甲状腺中毒症の患者さんでは、普段、体が甲状腺ホルモン過剰に対する代償をしています。そこに何らかの誘引が加わると、その代償機能が破綻して相対的に甲状腺ホルモン過剰状態となり、複数臓器が障害を受けます。これが甲状腺クリーゼという状態です。

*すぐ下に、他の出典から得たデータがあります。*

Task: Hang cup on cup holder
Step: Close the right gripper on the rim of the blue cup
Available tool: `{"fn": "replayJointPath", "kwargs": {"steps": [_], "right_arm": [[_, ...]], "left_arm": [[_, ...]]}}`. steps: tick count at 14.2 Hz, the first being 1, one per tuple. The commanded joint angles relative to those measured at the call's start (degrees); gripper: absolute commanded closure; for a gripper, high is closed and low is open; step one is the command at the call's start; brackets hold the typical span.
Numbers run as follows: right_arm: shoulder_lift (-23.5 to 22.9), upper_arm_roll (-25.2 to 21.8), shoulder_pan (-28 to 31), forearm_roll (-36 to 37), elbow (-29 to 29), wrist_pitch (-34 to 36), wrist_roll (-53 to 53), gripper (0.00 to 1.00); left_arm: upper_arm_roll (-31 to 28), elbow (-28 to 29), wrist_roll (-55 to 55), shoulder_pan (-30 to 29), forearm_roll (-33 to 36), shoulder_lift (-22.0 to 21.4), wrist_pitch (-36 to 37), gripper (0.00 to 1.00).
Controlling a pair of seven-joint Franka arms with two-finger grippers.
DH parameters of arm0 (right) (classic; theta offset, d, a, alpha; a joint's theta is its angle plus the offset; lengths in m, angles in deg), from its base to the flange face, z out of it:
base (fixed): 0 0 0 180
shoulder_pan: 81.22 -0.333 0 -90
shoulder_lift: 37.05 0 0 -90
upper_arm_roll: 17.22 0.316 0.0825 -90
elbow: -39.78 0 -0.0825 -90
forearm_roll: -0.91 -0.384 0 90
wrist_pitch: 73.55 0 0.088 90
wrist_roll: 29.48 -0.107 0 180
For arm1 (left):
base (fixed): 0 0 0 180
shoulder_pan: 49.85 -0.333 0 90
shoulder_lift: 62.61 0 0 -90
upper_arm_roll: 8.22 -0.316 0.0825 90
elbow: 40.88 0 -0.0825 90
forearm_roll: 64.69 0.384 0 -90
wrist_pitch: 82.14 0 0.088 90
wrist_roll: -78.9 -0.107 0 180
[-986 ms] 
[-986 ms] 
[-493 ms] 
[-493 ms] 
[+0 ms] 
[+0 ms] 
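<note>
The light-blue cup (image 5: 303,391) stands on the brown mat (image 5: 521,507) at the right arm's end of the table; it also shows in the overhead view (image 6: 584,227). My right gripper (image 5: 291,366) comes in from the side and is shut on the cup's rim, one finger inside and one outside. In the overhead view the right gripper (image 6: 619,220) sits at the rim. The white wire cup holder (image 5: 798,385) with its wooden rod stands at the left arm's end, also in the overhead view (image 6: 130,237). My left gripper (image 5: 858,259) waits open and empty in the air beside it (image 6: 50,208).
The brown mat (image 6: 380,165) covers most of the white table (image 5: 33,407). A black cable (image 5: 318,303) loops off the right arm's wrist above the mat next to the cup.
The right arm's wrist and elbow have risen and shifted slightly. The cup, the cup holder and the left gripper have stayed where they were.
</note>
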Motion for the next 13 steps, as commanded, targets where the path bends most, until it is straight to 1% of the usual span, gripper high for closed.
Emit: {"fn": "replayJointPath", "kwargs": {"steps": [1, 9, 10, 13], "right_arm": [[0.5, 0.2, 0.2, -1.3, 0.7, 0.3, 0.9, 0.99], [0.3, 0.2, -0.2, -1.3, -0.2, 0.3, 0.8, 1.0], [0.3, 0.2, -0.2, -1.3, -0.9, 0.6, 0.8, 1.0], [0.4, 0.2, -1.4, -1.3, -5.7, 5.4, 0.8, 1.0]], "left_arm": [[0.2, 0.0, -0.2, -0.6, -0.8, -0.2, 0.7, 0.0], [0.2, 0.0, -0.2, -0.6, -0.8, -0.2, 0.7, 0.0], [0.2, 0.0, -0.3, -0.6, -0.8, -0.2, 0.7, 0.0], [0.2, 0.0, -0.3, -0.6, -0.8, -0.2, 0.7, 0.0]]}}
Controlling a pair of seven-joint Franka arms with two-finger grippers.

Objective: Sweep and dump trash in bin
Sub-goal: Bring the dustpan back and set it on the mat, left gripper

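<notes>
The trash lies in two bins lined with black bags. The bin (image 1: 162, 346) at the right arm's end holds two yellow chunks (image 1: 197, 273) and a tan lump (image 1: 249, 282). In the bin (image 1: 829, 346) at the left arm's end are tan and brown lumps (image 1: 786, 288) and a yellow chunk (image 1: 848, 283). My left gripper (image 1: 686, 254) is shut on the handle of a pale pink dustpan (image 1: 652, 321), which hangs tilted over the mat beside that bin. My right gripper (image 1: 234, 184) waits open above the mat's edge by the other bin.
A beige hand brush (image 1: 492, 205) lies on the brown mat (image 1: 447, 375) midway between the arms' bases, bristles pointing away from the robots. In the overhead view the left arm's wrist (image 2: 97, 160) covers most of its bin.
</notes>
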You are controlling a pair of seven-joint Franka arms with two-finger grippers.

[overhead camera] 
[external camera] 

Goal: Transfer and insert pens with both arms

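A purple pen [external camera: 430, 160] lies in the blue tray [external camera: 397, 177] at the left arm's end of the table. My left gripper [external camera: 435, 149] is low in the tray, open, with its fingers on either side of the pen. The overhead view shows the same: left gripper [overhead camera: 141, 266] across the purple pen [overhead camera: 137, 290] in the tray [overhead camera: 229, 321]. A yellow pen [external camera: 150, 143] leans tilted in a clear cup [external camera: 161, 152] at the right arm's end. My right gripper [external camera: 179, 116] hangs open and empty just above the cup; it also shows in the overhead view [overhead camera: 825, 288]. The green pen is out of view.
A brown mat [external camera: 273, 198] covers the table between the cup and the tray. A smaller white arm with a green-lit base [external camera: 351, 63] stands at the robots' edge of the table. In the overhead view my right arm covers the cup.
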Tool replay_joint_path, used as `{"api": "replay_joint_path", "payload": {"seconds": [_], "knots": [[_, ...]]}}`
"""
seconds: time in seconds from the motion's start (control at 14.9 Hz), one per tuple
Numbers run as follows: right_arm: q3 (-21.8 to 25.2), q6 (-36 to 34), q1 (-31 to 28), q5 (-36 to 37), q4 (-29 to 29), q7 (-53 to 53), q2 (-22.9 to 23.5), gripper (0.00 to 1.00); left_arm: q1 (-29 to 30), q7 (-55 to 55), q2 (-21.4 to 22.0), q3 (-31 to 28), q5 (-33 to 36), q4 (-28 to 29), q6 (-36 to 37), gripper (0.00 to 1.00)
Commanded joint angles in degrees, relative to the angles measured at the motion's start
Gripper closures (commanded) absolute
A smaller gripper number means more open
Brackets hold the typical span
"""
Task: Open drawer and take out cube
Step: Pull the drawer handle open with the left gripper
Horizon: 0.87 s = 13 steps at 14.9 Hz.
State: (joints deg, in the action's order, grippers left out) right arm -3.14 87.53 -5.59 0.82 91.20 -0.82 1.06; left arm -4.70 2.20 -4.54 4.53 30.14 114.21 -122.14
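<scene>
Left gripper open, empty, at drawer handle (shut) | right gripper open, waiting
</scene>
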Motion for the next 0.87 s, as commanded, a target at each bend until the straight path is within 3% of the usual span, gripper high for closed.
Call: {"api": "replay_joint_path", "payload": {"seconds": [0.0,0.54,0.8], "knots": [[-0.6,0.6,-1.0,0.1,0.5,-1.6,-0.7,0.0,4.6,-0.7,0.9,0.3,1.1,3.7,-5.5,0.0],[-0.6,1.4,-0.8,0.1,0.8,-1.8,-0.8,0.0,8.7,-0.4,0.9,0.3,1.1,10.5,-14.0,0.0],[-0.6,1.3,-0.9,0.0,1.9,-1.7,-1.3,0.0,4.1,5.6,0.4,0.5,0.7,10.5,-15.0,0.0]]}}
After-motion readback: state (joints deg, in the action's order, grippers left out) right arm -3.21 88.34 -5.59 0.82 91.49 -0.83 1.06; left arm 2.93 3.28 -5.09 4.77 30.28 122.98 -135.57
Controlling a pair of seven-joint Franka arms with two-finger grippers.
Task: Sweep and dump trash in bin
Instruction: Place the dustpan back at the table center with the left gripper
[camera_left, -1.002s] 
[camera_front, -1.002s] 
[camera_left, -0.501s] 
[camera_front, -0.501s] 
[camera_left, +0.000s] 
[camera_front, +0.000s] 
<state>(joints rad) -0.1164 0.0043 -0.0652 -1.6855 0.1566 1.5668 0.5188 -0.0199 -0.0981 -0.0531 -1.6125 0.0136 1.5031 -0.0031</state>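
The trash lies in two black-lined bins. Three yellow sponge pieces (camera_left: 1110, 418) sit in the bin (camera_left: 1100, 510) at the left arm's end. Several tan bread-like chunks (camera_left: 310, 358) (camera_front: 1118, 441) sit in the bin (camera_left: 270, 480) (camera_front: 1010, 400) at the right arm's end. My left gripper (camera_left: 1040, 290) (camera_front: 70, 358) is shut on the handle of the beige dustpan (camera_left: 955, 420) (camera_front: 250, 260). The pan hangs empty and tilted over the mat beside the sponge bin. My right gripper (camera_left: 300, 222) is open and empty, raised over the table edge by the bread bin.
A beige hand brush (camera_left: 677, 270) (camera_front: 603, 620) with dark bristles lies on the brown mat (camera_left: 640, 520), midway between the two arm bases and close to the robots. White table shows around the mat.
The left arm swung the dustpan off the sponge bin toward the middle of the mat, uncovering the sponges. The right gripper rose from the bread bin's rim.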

ここでいう、「何らかの誘因」とは、ストレス(外傷、手術)や感染による発熱などです。


甲状腺クリーゼの症状は複数臓器に渡ります。

1.中枢神経症状(不穏、精神異常、意識障害、昏睡)

2.消化器症状(嘔吐、下痢、黄疸)

3.発熱(38℃以上)

4.心不全

5.頻脈(130回/分以上)


バセドウ病や慢性甲状腺炎などの患者さんが風邪を契機に発熱、頻脈、昏睡の状態で救急車で運ばれてくるっていう感じでしょうか。


治療としては、

①甲状腺ホルモンの分泌と活性化の抑制

②甲状腺ホルモンの作用(主に交感神経β作用)の遮断

③水、電解質補正

です。

①では、

a.チアマゾールやプロピルチオウラシルなどの抗甲状腺薬

b.無機ヨード

c.ステロイド

が使われます。

ヨードは、Wolff-chaikoff 効果により甲状腺ホルモンを低下させます。ステロイドはFT4からFT3への変換を抑制する効果があるので、甲状腺ホルモンの活性化を抑制できるわけです。

②では、そのままですがβ遮断薬が使われます。

③は補液などですね。


ちなみに、発熱に対しては、アセトアミノフェンを使います。これは、NSAIDsは、FT3を増加させる働きがあるため、甲状腺クリーゼには使えないからです。禁忌ですので注意しましょう。